◆ ASSIGNMENT: Taking the listing below, restate word for word each line from the line with "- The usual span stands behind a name" to the line with "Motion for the", ends included, and stop there.

◆ DATA SEGMENT:
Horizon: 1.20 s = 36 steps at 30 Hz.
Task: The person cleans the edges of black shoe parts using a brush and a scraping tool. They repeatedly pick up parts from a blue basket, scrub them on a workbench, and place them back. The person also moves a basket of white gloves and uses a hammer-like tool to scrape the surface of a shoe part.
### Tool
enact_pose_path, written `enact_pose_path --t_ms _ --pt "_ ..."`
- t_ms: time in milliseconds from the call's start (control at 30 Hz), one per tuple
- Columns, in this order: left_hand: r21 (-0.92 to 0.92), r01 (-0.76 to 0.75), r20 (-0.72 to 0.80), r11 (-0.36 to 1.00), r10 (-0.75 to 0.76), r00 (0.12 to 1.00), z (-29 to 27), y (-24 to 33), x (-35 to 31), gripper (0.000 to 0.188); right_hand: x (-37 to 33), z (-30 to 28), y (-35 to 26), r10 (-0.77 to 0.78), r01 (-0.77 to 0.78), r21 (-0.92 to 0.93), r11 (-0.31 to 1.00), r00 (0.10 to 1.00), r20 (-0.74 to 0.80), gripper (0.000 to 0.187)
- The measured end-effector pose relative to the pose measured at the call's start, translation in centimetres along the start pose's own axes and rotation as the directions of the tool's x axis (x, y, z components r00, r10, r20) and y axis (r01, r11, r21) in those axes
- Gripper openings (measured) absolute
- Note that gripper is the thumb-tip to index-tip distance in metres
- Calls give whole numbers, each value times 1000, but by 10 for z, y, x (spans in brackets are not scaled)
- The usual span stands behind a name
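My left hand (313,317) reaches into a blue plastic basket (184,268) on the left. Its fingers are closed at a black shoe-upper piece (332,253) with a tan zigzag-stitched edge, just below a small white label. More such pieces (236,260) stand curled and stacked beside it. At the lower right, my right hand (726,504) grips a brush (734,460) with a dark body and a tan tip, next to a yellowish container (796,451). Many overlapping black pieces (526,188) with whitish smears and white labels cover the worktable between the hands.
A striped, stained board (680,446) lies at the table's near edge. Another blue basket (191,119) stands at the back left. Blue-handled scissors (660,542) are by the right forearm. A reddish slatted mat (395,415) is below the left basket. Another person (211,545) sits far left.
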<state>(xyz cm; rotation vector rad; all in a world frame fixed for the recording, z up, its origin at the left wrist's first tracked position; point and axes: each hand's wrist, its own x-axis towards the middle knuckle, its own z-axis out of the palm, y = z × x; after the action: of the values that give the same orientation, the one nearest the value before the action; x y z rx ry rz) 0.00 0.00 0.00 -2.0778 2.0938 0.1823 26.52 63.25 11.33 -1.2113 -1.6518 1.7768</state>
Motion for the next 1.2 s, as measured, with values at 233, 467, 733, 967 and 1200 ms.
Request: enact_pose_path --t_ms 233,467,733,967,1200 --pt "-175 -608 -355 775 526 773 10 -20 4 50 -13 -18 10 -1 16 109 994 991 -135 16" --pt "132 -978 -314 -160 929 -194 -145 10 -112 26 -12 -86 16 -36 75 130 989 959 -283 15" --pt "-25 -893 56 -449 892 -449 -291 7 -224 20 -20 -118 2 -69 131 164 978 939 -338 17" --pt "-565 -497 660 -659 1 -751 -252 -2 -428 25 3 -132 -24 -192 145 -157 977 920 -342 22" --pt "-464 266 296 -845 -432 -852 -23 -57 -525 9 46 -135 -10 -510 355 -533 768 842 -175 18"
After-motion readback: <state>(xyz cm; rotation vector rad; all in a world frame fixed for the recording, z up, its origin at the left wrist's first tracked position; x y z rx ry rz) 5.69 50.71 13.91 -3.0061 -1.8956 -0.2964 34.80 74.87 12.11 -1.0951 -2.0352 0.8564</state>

◆ SOLUTION TO THIS PROBLEM:
- The usual span stands behind a name
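My left hand (313,317) reaches into a blue plastic basket (184,268) on the left. Its fingers are closed at a black shoe-upper piece (332,253) with a tan zigzag-stitched edge, just below a small white label. More such pieces (236,260) stand curled and stacked beside it. At the lower right, my right hand (726,504) grips a brush (734,460) with a dark body and a tan tip, next to a yellowish container (796,451). Many overlapping black pieces (526,188) with whitish smears and white labels cover the worktable between the hands.
A striped, stained board (680,446) lies at the table's near edge. Another blue basket (191,119) stands at the back left. Blue-handled scissors (660,542) are by the right forearm. A reddish slatted mat (395,415) is below the left basket. Another person (211,545) sits far left.
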<state>(xyz cm; rotation vector rad; all in a world frame fixed for the recording, z up, its origin at the left wrist's first tracked position; point and axes: each hand's wrist, its own x-axis towards the middle knuckle, its own z-axis out of the palm, y = z × x; after the action: of the values that give the same orientation, the one nearest the value before the action; x y z rx ry rz) 0.00 0.00 0.00 -2.0778 2.0938 0.1823 26.52 63.25 11.33 -1.2113 -1.6518 1.7768</state>
Motion for the next 1.2 s, as measured, with values at 233, 467, 733, 967 and 1200 ms.

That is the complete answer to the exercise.